Il giorno dopo, continuano i festeggiamenti del governo per il passaggio trionfale della riforma costituzionale al senato (con il sostegno determinante degli ultimi arrivati dal centrodestra). Il presidente del Consiglio è assai disinvolto negli argomenti, tipo: «Se andrà in porto la riforma il presidente del Consiglio cambierà ogni cinque anni, non una volta l’anno». Ragionamento azzardato per chi, come il premier, ha scalzato in corsa da palazzo Chigi il predecessore e compagno di partito Letta. Mai più Renzi, insomma, promette Renzi.

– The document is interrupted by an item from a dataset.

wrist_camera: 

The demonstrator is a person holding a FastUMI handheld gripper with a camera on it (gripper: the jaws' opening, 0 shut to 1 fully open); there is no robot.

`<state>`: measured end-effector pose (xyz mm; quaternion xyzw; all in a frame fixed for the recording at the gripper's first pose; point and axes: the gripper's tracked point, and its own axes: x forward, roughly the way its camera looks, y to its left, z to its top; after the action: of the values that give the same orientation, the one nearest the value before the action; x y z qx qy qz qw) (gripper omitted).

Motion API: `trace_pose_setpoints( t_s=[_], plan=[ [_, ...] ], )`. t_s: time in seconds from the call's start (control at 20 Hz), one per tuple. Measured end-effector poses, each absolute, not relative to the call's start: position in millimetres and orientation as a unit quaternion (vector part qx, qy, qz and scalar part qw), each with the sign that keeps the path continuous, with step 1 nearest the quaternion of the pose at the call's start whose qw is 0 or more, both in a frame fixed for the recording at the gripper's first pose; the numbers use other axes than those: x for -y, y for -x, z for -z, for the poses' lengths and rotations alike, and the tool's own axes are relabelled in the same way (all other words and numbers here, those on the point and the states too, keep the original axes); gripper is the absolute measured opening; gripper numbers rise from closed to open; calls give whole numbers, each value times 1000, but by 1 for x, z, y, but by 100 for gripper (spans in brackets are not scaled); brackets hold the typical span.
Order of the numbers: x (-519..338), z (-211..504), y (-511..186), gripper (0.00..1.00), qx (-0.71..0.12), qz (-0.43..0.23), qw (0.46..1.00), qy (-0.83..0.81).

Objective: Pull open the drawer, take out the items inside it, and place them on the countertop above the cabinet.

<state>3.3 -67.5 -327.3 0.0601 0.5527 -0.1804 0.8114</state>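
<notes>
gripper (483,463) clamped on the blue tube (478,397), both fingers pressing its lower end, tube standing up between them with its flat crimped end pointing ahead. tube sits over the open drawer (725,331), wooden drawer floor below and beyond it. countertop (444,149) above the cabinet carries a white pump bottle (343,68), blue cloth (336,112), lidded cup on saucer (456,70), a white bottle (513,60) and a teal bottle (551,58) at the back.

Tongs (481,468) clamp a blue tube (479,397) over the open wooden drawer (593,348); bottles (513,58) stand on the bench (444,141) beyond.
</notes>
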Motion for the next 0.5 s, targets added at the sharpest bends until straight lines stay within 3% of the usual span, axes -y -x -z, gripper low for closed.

La legge di revisione costituzionale presentata nell’aprile del 2014 ha imboccato ormai la discesa, al più i suoi avversari potranno tornare a sperare tra tre mesi quando il senato dovrà esprimere l’ultimo voto: se nel frattempo Verdini dovesse ripensarci, la maggioranza assoluta (per Costituzione indispensabile) rischierebbe di svanire. E basta ripassare la legge del 1970 sui referendum e dare uno sguardo al calendario per escludere la possibilità che il referendum confermativo si possa tenere nella primavera dell’anno prossimo, in abbinamento «tattico» con le elezioni amministrative. Nemmeno Renzi ci crede, ieri è stato lui stesso a smentire molte ricostruzioni. «Il referendum si farà nell’autunno 2016», ha detto. Al più presto a fine ottobre, aggiungiamo noi.
Con la riforma destinata a perdere centralità nella discussione politica, ecco che l’attenzione torna a spostarsi sulla legge elettorale. Il pendolo che ha governato la legislatura si dimostra efficace, ed evidentemente utile, anche adesso che la legge elettorale è definitivamente approvata (sebbene sia applicabile dal luglio dell’anno prossimo, ma questa è un’altra storia). È stato Giorgio Napolitano a riportare l’Italicum sotto i riflettori, con un passaggio del suo intervento in aula martedì, quando ha detto che «bisognerà dare attenzione a tutte le preoccupazioni espresse in queste settimane in materia di legislazione elettorale e di equilibri costituzionali».

Le preoccupazioni avrebbero consigliato di non approvare o di correggere fortemente la riforma costituzionale, ma il modo in cui la minoranza Pd ha condotto la battaglia ha portato a concludere che, ottenuto l’impegno di un’elezione quasi diretta dei senatori e confermato il sistema previsto dalla camera per l’elezione del presidente della Repubblica, tutte le «preoccupazioni» siano state risolte. E così è proprio il rappresentante della minoranza Pd Vannino Chiti a mostrarsi prudente sull’invito di Napolitano. Ricorda che «alcuni di noi avevano detto a gran voce l’anno scorso» quello che Napolitano ha notato martedì. Ma, aggiunge, «ormai l’Italicum è approvato, realisticamente una riconsiderazione potrà aver luogo dopo il referendum, al termine dell’iter della riforma costituzionale». Ragionamento dal quale non pare essere lontano Renzi, che ha pubblicamente sempre escluso ritocchi alla l’Italicum, legge indispensabile per dispiegare la sua «vocazione maggioritaria». Ancora ieri ha inserito la nuova legge elettorale nella (non lunghissima) lista dei dossier chiusi.
In realtà l’attacco all’Italicum può essere portato anche prima della fine dell’anno prossimo, e sono già pronti i ricorsi giudiziari sul modello di quello che ha portato all’abbattimento del Porcellum nel 2014. Invece il Movimento 5 stelle – che dall’Italicum ha tutto da guadagnare – ci vede un complotto: «Quello di Napolitano è stato un messaggio inviato ai suoi giudici costituzionali per preparare il terreno a una pronuncia di incostituzionalità dell’Italicum». La riforma prevede infatti la possibilità di un ricorso rapido alla Consulta da parte del parlamento. Ma prima di immaginare Renzi disponibile a concessioni sul premio alla coalizione, è bene ricordare che il punto costituzionalmente più debole dell’Italicum è la riproposizione delle pluricandidature e dei capilista bloccati. Qualcosa alla quale il premier non intende certo rinunciare.